Nancy Reagan remembered as ‘elegant, forceful’

Former first lady died Sunday morning at the age of 94

In this Jan. 20, 1981, file photo, President Ronald Reagan and first lady Nancy Reagan wave to onlookers at the Capitol building as they stand at the podium in Washington following the swearing in ceremony. The former first lady has died at 94, The Associated Press confirmed Sunday, March 6, 2016.
In this Jan. 20, 1981, file photo, President Ronald Reagan and first lady Nancy Reagan wave to onlookers at the Capitol building as they stand at the podium in Washington following the swearing in ceremony. The former first lady has died at 94, The Associated Press confirmed Sunday, March 6, 2016.

GRAND RAPIDS, Mich. (WOOD) — Former first lady Nancy Reagan, who died Sunday morning, left a lasting impression during her time in the White House more than 30 years ago.

“She was a very elegant first lady. She handled her position with a whole lot more dignity than some of the first ladies we’ve had,” said Peter Secchia, a Grand Rapids businessman, philanthropist and former ambassador to Italy under President Gerald R. Ford.

He observed Mrs. Reagan while on the campaign trail, noting she was a woman of valor.

“She was quietly elegant and forceful, but she was also always charming,” he told 24 Hour News 8 on Sunday.

And she was deeply in love with her husband, President Ronald Reagan.

“We still refer to the Nancy Reagan look. When I give a talk somewhere, I look in the audience and I see my wife looking around rolling her eyes ’cause she’s bored with me. I say, ‘How come you didn’t give me the Nancy Reagan look?’ She was that way. She always was looking up at her Ronnie with a big smile on her face,” Secchia said.
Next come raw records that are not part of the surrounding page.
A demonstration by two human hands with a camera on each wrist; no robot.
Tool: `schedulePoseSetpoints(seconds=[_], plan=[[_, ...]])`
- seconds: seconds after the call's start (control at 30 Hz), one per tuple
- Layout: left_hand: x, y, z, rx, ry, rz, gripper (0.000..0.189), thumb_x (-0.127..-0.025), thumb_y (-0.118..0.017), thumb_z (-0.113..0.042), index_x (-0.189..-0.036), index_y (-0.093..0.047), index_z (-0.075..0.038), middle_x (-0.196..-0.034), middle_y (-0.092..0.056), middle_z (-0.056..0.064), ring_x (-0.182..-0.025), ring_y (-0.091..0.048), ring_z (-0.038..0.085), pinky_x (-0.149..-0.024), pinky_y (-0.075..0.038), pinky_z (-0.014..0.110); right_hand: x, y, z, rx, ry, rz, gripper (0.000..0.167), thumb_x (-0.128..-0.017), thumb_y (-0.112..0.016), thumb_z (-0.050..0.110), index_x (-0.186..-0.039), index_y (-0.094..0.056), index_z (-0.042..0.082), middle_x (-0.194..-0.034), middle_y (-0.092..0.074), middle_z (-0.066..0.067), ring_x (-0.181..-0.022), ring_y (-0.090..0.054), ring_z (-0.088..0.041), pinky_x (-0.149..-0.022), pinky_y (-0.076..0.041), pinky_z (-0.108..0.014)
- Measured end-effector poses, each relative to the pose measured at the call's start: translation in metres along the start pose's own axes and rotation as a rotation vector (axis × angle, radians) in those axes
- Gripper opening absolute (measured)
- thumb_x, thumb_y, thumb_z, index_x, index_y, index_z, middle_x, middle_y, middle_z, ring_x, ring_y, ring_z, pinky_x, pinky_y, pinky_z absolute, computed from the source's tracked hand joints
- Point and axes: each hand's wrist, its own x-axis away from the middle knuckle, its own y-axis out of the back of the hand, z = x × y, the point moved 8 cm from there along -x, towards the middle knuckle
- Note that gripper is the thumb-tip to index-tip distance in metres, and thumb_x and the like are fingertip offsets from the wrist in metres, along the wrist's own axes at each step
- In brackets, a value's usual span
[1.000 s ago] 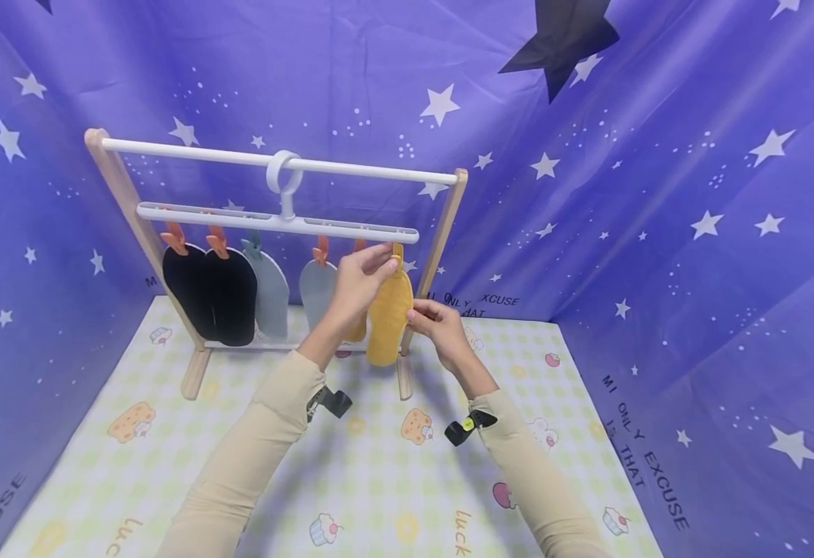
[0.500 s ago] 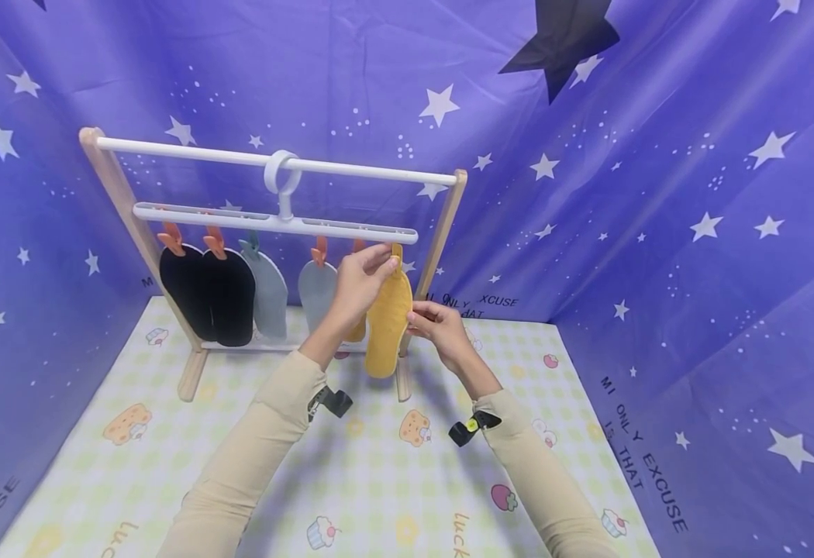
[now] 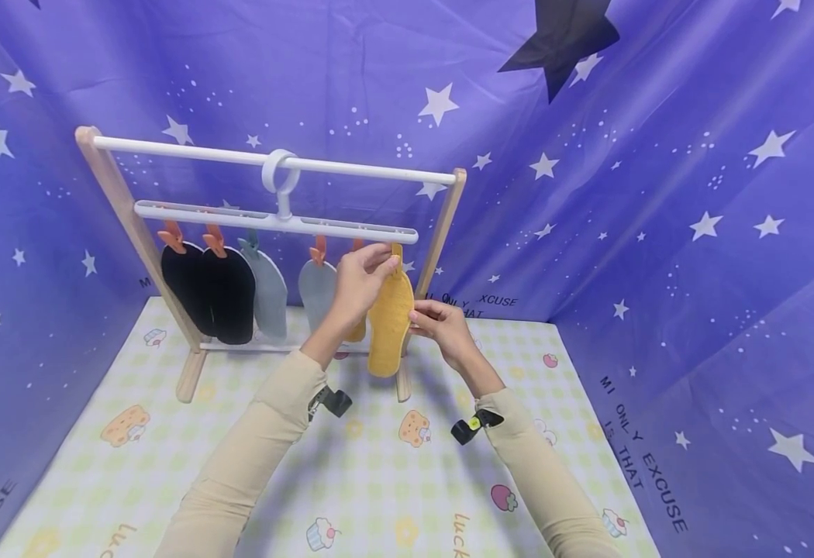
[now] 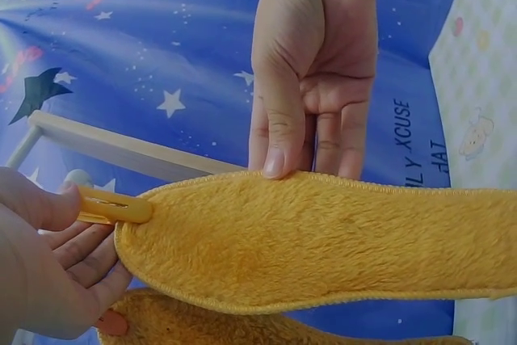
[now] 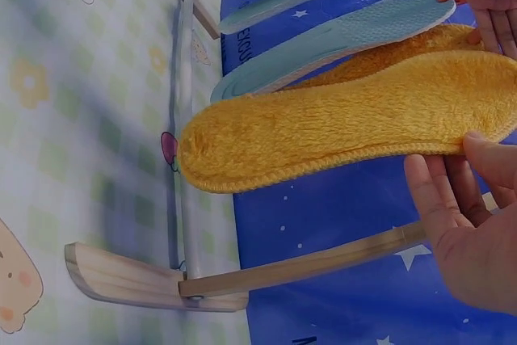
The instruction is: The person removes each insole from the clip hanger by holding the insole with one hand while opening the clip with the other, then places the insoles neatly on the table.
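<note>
Has dipped insole (image 3: 391,325) slightly since a second ago, pinching its clip (image 4: 133,210) in left hand (image 3: 361,283) and edge in right hand (image 3: 447,333) near frame centre, seemingly mid-clipping, next likely needing gentle release.

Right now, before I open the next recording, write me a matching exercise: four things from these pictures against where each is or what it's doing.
Column one
1. Left hand
2. Black insoles
3. Right hand
4. White hanger

Column two
A. Pinching the edge of the front yellow insole
B. Hooked on the top rod
C. Holding the yellow clip
D. Hanging from orange clips

Pairs: 1-C, 2-D, 3-A, 4-B
</note>
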Motion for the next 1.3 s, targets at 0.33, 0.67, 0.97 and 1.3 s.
schedulePoseSetpoints(seconds=[0.33,0.67,0.97,1.3], plan=[[-0.0012,-0.0014,-0.0020,0.013,-0.015,-0.004,0.033,-0.098,-0.068,-0.011,-0.127,-0.067,0.006,-0.125,-0.071,0.022,-0.118,-0.070,0.033,-0.104,-0.056,0.039,0.0020,0.0021,0.0037,0.012,-0.004,-0.002,0.032,-0.097,-0.063,-0.003,-0.125,-0.060,-0.018,-0.089,-0.073,0.005,-0.080,-0.073,-0.010,-0.087,-0.063,-0.042],[-0.0030,-0.0008,-0.0010,0.014,0.002,-0.051,0.032,-0.097,-0.070,-0.014,-0.124,-0.070,0.003,-0.122,-0.072,0.020,-0.115,-0.071,0.031,-0.103,-0.057,0.038,0.0023,0.0036,0.0067,0.013,-0.020,-0.004,0.032,-0.097,-0.063,-0.003,-0.125,-0.059,-0.019,-0.088,-0.073,0.005,-0.080,-0.073,-0.010,-0.088,-0.063,-0.044],[-0.0036,0.0000,-0.0008,0.034,0.018,-0.100,0.029,-0.094,-0.074,-0.013,-0.119,-0.073,0.002,-0.117,-0.074,0.018,-0.111,-0.073,0.029,-0.099,-0.059,0.038,0.0004,0.0051,0.0044,0.017,-0.017,0.001,0.033,-0.097,-0.063,-0.003,-0.126,-0.058,-0.019,-0.088,-0.074,0.005,-0.080,-0.073,-0.010,-0.088,-0.063,-0.043],[-0.0029,0.0011,-0.0013,0.051,0.023,-0.123,0.028,-0.094,-0.075,-0.013,-0.118,-0.074,0.001,-0.115,-0.075,0.018,-0.108,-0.074,0.028,-0.096,-0.060,0.038,0.0002,0.0056,0.0067,0.002,0.001,-0.009,0.031,-0.096,-0.063,-0.007,-0.124,-0.060,-0.020,-0.088,-0.075,0.003,-0.080,-0.073,-0.010,-0.080,-0.065,-0.032]])
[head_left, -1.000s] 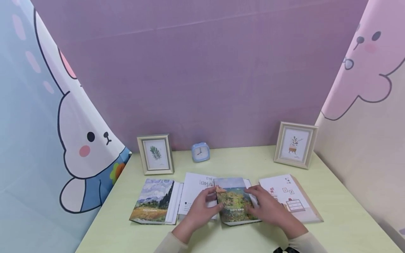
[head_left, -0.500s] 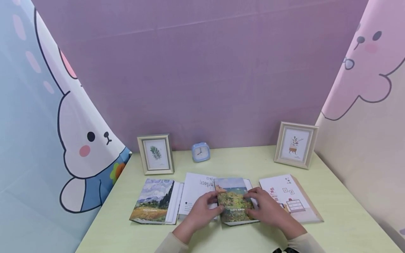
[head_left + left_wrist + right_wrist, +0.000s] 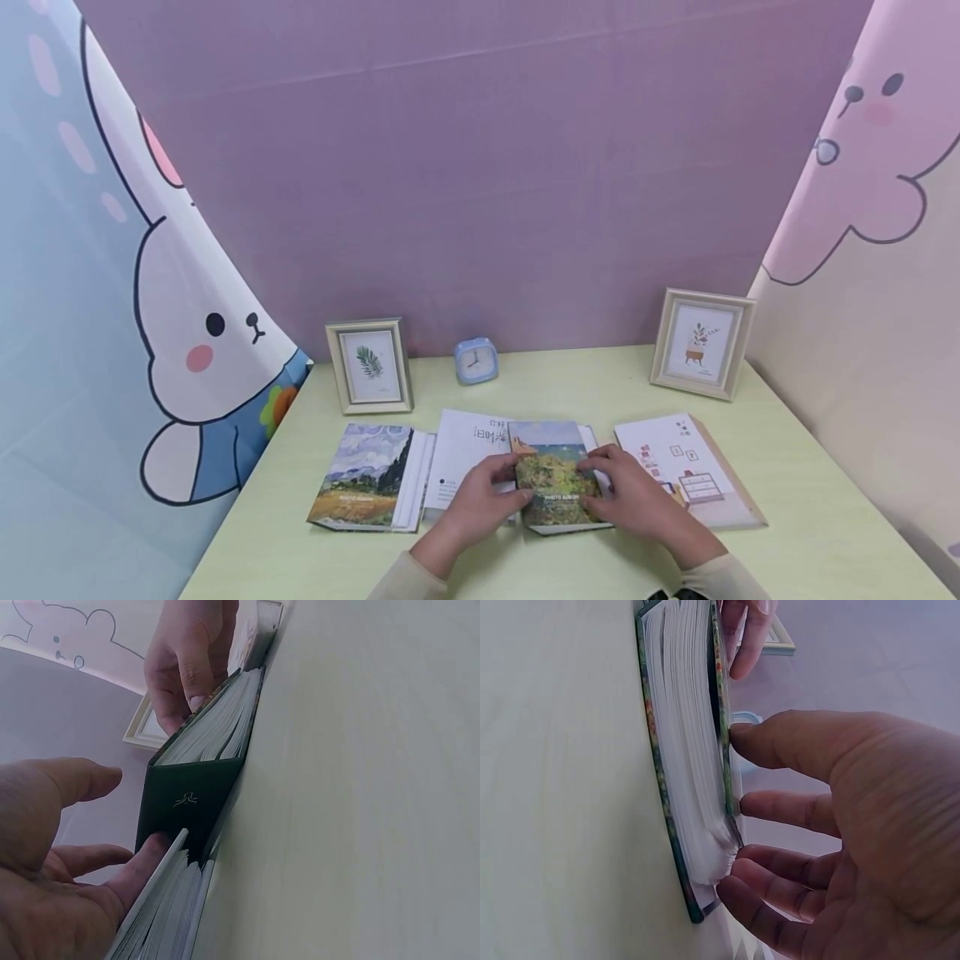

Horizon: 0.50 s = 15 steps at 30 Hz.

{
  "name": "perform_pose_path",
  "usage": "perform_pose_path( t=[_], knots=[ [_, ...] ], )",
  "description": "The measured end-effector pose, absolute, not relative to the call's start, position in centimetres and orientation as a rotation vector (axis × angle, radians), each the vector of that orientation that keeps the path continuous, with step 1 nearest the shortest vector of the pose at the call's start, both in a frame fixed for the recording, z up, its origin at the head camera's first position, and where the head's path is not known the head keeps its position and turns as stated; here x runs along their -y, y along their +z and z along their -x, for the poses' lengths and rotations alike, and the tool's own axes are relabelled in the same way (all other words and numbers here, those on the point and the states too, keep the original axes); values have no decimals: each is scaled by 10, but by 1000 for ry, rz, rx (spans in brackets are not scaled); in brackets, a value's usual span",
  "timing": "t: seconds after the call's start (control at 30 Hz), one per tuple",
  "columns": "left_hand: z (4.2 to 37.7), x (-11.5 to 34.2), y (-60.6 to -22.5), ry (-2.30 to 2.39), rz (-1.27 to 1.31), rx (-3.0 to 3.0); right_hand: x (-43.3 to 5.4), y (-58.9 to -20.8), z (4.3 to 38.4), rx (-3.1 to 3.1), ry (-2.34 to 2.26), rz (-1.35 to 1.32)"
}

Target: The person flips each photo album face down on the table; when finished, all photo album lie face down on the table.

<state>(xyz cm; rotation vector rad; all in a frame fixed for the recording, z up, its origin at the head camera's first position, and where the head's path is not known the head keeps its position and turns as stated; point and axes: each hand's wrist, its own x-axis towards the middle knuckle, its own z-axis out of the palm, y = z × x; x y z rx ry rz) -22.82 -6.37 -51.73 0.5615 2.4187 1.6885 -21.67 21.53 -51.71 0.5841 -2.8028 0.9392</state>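
A person in pale sleeves (image 3: 408, 579) has both hands on an album (image 3: 555, 479) lying face up on a pale table (image 3: 566, 379), its cover a painted garden beside blue water. The left hand (image 3: 480, 500), thumb and fingers spread apart, touches the album's dark green spine; the right hand (image 3: 637, 492), its digits likewise apart, rests its tips along the cover's right edge, where white pages show beneath. Close by the spine, on the person's left, lies a white book (image 3: 461, 454) bearing Chinese characters, and beyond it a second album (image 3: 366, 479), its cover showing dark trees under a cloudy sky. A picture book (image 3: 701, 475) with drawings of furniture lies beside the right hand, which hides part of it from me. Toward the back stand, from left to right, a leaf frame (image 3: 370, 367), a small blue clock (image 3: 476, 361) and a plant frame (image 3: 701, 343), before a purple cloth (image 3: 487, 167). A cartoon rabbit (image 3: 187, 333) looks out from the hanging at left
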Motion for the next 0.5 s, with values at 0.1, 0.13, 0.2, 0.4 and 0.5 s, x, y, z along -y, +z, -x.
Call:
perform_pose_path(
  t=[0.1,0.13,0.2,0.4,0.5],
  knots=[
    [228,64,-517,1705,-561,-2411,-216,-518,217,2798,938,-591],
    [228,64,-517,1713,-563,-2407,-215,-518,217,2796,940,-594],
    [228,64,-516,1730,-572,-2399,-215,-518,217,2796,951,-595],
    [228,62,-517,1825,-610,-2331,-214,-517,216,2786,1084,-610],
    [228,62,-517,1857,-605,-2306,-213,-517,216,2769,1127,-629]
  ],
)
The Reagans had a dynamic relationship with President Ford’s family, which became closer after the campaign season.

“I think it’s kind of like the relationship the families had with the Carters. They ran against each other and then you step back and then they respect each other,” Joe Calvaruso, the executive director of the Gerald R. Ford Presidential Foundation, said.

The connection between the families was evident when Mrs. Reagan attended the dedication of the Ford Museum in 1981.

Her death reminded the country of the legacy of women in the White House. In particular, she was known for reaching out to others in office and to young adults facing peer pressure.

“I think Nancy Reagan will be known for ‘just say no.’ I think that impacted young adults, it resonated with them years ago and continued on,” Calvaruso said.

Nancy Reagan, who was 94, will be buried in California next to her late husband. Additional information on funeral arrangements have not yet been released.